E como velho fabulista:
- A cauda foi-se, mas o macaco ficou.
A HONRA E A VIDA
Antônio Ribas - "Perfil de Campos Sales", pág. 21
Não obstante a sua dedicação ao esposo, Dona Ana Gabriela de Campos Sales não suportava sem revolta as acusações feitas ao marido pelos seus adversários. Campos Sales procurava tranqüilizá-la, acalmá-la, dizendo-lhe que política era isso mesmo, e que ela estava no dever de tudo sofrer pela República.
- Não; isso, não! - protestava a esposa.
E na sua indignação:
- A República tem direito à sua vida; mas à sua honra, não!
A EXALTAÇÂO DE CAM
Vieira Fazenda - "Antiqualhas e Memórias", pág. 59
O Conde da Cunha era por natureza desabusado e violento, sem prejuízo dos seus sentimentos de justiça.

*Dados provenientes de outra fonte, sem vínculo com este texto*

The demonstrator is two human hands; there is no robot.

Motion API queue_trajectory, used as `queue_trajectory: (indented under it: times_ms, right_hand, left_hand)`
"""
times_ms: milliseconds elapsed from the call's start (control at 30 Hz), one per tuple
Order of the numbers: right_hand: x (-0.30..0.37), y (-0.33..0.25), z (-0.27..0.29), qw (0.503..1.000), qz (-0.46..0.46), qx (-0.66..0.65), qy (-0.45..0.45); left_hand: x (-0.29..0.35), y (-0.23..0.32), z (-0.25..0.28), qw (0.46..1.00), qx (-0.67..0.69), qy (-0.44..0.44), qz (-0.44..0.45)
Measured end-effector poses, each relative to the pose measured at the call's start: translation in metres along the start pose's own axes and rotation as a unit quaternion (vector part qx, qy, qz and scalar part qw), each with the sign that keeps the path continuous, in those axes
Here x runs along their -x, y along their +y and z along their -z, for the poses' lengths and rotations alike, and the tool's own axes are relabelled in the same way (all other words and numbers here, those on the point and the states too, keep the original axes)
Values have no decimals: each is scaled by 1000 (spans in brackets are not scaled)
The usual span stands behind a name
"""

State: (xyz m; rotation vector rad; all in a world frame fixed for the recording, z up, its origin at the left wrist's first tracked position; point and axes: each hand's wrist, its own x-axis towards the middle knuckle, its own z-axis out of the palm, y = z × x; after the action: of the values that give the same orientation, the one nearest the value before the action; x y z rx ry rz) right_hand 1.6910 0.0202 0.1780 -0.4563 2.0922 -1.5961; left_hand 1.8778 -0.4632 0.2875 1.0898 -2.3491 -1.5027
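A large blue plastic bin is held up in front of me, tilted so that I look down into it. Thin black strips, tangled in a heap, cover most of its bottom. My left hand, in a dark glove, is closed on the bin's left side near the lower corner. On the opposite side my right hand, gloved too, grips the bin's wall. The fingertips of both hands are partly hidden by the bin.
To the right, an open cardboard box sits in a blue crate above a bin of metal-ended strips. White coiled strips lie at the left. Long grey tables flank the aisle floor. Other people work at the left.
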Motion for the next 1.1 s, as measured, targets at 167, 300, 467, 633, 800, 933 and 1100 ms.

Administrava ele, um dia, em pessoa, as obras do palácio dos governadores, quando viu subir o morro da Conceição um gordo comerciante, esparramado numa cadeirinha carregada por quatro negros, que suavam em bica, sob o peso formidável do senhor.
Mandando parar a viatura, o Conde intimou o comerciante a deixar a cadeirinha:
- Saia!
E ordenando a um dos pretos mais fatigados de carregá-la:
- Entre você!
E para o comerciante:
- Agora pegue ali no pau com os outros, e carregue o preto!
O comerciante obedeceu. Uma semana depois, porém, morria, não se sabe se ao peso da cadeira, ou da vergonha de que se cobriu.